## [Recorded data]
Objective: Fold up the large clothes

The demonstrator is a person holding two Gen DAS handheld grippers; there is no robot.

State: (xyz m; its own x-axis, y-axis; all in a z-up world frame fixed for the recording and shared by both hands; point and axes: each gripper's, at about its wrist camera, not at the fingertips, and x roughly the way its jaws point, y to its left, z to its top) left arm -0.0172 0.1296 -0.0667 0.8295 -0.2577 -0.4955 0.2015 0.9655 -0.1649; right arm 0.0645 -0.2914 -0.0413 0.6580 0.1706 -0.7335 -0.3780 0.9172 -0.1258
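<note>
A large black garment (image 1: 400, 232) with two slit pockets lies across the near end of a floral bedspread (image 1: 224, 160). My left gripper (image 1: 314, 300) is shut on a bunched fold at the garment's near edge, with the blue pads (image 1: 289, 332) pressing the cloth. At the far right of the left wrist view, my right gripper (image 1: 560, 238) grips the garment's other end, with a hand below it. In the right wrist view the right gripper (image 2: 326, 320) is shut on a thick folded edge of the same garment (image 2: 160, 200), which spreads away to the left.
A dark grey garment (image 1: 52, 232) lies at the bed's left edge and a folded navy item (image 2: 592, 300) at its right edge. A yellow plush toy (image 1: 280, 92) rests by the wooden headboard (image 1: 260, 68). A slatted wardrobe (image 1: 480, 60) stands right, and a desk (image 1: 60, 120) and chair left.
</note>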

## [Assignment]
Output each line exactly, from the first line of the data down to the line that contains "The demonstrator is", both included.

## [Written response]
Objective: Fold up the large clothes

The demonstrator is a person holding two Gen DAS handheld grippers; there is no robot.

That concludes the answer to the exercise.